_Data shown_
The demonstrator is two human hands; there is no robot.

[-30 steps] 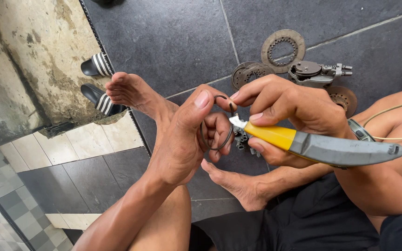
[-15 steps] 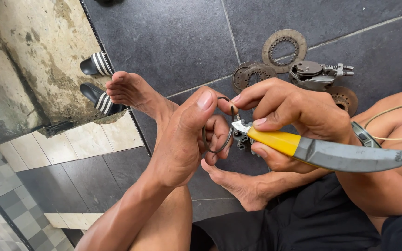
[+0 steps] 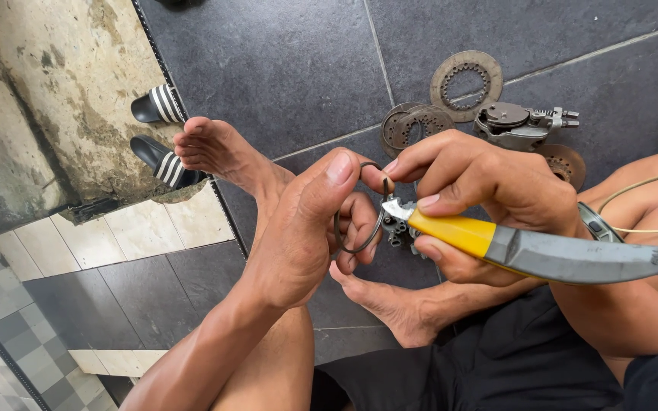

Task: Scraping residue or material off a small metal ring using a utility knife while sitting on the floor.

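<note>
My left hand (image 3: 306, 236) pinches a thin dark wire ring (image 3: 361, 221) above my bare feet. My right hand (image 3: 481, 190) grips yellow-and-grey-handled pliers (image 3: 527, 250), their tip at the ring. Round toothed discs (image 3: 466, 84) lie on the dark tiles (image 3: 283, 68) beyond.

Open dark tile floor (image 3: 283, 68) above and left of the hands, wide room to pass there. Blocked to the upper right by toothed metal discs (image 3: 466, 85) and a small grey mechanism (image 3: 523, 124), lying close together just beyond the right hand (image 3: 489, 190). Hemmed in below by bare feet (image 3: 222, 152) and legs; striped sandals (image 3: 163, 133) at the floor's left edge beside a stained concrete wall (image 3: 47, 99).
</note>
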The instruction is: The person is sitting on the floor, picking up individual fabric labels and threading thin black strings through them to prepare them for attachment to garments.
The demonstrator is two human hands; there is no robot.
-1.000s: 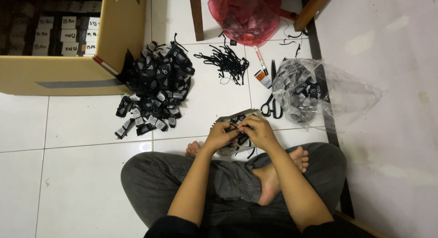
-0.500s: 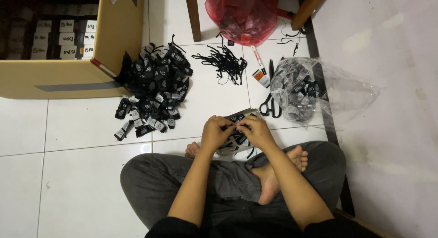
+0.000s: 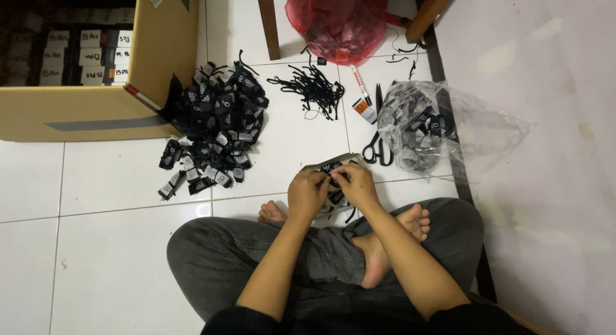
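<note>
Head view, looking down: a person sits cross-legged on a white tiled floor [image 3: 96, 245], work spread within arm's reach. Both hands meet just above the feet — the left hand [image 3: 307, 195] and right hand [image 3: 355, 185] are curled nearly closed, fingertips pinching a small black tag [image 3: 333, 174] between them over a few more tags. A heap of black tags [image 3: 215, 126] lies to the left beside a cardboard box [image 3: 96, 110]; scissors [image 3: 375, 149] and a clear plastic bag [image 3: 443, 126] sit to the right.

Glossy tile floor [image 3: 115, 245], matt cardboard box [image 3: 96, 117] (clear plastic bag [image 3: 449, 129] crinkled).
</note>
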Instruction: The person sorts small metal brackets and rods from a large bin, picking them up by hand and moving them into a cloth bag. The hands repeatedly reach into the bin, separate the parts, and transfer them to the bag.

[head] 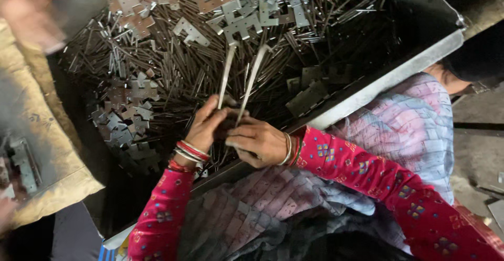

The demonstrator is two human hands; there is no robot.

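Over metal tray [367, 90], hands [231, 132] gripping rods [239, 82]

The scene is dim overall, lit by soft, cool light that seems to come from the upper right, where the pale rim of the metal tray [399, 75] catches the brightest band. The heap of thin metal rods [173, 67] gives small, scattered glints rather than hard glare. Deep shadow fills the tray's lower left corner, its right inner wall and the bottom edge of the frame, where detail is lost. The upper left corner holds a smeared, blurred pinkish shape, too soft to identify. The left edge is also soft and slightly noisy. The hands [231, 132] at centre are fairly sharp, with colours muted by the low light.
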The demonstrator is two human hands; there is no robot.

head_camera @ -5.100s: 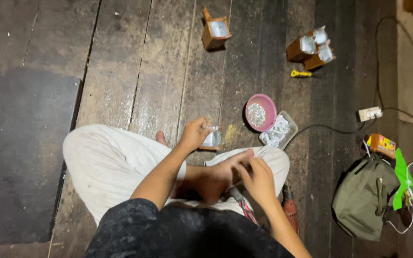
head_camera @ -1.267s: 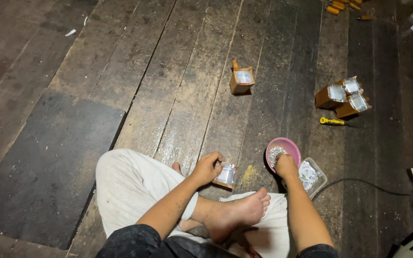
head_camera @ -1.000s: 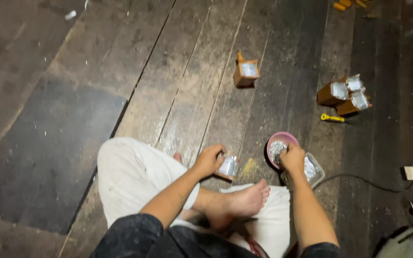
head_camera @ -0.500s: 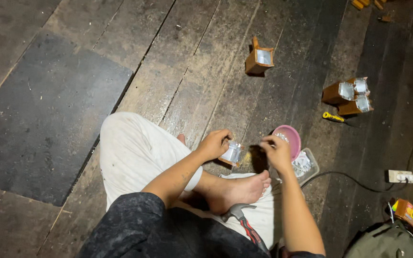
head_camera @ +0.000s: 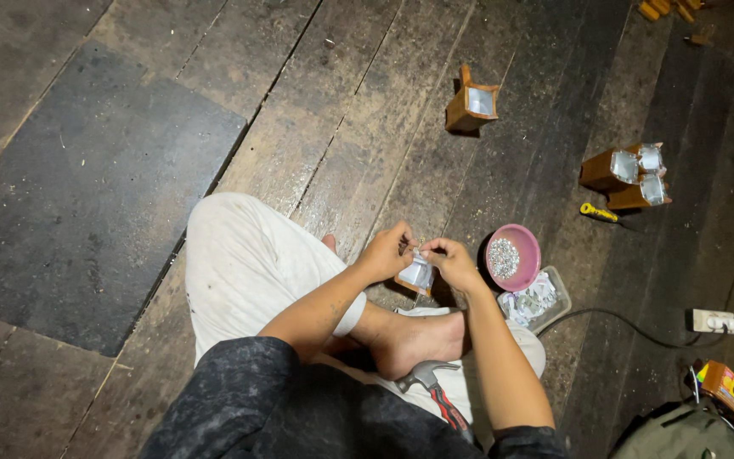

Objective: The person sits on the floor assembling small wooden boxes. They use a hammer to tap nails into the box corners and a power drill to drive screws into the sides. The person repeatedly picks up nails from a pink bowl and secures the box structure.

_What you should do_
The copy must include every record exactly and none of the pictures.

_Answer box_
The demonstrator is two human hands; there is no robot.

[-30 steps] 
[-15 steps] 
[+0 steps] 

Task: Scraping residue or material off a small metal ring using a utility knife while sitting on the floor.

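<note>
My left hand (image 3: 306, 236) pinches a thin dark wire ring (image 3: 361, 221) above my bare feet. My right hand (image 3: 481, 190) grips yellow-and-grey-handled pliers (image 3: 527, 250), their tip at the ring. Round toothed discs (image 3: 466, 84) lie on the dark tiles (image 3: 283, 68) beyond.

Open dark tile floor (image 3: 283, 68) above and left of the hands, wide room to pass there. Blocked to the upper right by toothed metal discs (image 3: 466, 85) and a small grey mechanism (image 3: 523, 124), lying close together just beyond the right hand (image 3: 489, 190). Hemmed in below by bare feet (image 3: 222, 152) and legs; striped sandals (image 3: 163, 133) at the floor's left edge beside a stained concrete wall (image 3: 47, 99).
</note>
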The instruction is: The person is sitting on the floor, picking up individual fabric labels and threading thin black strings through them to prepare them for attachment to garments.
The demonstrator is two human hands; there is no robot.
-1.000s: 
-0.500s: 
+0.000s: 
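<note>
Head view, looking down: a person sits cross-legged on a white tiled floor [image 3: 96, 245], work spread within arm's reach. Both hands meet just above the feet — the left hand [image 3: 307, 195] and right hand [image 3: 355, 185] are curled nearly closed, fingertips pinching a small black tag [image 3: 333, 174] between them over a few more tags. A heap of black tags [image 3: 215, 126] lies to the left beside a cardboard box [image 3: 96, 110]; scissors [image 3: 375, 149] and a clear plastic bag [image 3: 443, 126] sit to the right.

Glossy tile floor [image 3: 115, 245], matt cardboard box [image 3: 96, 117] (clear plastic bag [image 3: 449, 129] crinkled).
</note>
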Instruction: The person sorts small metal brackets and rods from a large bin, picking them up by hand and moving them into a cloth bag. The hands repeatedly reach into the bin, separate the parts, and transfer them to the bag.

[head] 

The demonstrator is two human hands; there is no robot.

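Over metal tray [367, 90], hands [231, 132] gripping rods [239, 82]

The scene is dim overall, lit by soft, cool light that seems to come from the upper right, where the pale rim of the metal tray [399, 75] catches the brightest band. The heap of thin metal rods [173, 67] gives small, scattered glints rather than hard glare. Deep shadow fills the tray's lower left corner, its right inner wall and the bottom edge of the frame, where detail is lost. The upper left corner holds a smeared, blurred pinkish shape, too soft to identify. The left edge is also soft and slightly noisy. The hands [231, 132] at centre are fairly sharp, with colours muted by the low light.
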The demonstrator is two human hands; there is no robot.

head_camera @ -5.100s: 
head_camera @ -1.267s: 
head_camera @ -1.000s: 
head_camera @ -0.500s: 
head_camera @ +0.000s: 

Objective: The person sits on the floor assembling small wooden boxes. They use a hammer to tap nails into the box corners and a power drill to drive screws into the sides. The person repeatedly picks up nails from a pink bowl and secures the box structure.

This completes the answer.